Jagex confirmed in a statement to PC Gamer that it left the server open to allow Titus_Furius to complete the quest.

"The Classic server closure was halted for a couple of hours when Mod Wolf and Mod Atlas saw that Titus was having a final attempt to finish the Legends' Quest," Jagex said. "It was awesome to watch his stream, and everyone in the studio was rooting for him to kill the final boss and claim his cape. To our knowledge, he was the final person to complete the quest."

I get it. There’s something beautiful about listening to a 26-year-old man crying because the game world he knew and loved for so many years is dying. As gamers age and spend decades inhabiting persistent virtual worlds, we become attached to them. They grow and change as we grow and change, we make friends there, and we have memorable experiences.

But, inevitably, these virtual worlds go away. At some point, these worlds are no longer popular and stop making money, so the companies running them decide to pull the plug. In these moments, fans—some who haven’t played in years—return to say goodbye to a virtual world that captured so much of their time.

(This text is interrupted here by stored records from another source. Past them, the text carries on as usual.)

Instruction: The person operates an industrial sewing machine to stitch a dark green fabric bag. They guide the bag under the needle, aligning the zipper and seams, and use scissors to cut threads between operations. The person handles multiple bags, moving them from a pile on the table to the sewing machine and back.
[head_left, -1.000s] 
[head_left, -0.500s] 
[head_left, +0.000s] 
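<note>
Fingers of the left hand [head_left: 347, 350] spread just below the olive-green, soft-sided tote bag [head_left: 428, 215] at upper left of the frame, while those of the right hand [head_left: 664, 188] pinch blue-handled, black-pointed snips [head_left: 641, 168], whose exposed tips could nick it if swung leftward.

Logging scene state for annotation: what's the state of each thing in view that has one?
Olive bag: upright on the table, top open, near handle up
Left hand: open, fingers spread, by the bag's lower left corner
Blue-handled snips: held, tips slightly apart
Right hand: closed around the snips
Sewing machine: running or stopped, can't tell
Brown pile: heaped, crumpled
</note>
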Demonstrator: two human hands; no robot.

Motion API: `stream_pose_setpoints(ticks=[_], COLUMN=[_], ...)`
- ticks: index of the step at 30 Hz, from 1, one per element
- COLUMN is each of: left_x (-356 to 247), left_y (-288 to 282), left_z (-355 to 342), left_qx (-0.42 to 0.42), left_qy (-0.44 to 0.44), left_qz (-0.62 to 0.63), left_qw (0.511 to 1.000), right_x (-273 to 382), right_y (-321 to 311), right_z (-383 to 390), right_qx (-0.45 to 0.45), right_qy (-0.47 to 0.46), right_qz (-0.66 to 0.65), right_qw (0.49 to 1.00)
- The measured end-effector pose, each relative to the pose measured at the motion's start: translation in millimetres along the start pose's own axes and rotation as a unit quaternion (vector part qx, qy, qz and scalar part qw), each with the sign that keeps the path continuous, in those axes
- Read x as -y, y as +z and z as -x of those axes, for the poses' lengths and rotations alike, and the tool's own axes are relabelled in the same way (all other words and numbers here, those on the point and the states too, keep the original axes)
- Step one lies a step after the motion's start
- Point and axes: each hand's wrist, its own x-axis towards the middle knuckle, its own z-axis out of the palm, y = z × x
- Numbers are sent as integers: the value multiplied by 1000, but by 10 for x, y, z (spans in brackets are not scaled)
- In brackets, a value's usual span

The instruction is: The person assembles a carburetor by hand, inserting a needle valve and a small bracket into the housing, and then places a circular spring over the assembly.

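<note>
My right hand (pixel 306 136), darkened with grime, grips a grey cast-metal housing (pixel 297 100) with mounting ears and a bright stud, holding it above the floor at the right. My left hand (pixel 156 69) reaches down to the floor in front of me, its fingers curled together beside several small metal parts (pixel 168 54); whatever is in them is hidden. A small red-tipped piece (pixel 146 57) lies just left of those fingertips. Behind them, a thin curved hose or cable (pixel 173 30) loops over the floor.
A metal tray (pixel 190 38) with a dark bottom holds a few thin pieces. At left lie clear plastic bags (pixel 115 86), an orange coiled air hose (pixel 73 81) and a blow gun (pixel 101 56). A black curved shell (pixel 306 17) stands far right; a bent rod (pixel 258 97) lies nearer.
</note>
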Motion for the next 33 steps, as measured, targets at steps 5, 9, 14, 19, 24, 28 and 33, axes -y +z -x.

Sony’s Playstation Home went dark in 2015. In 2014, MMO shooters Planetside died in a hail of meteors. When Star Wars Galaxies shut down, the developers declared the Rebel Alliance the winners of the hard fought Galactic Civil War and released content that wasn’t quite ready so players could revel in chaos as the servers died.

Virtual worlds inevitably die, and we all mourn them in our own way.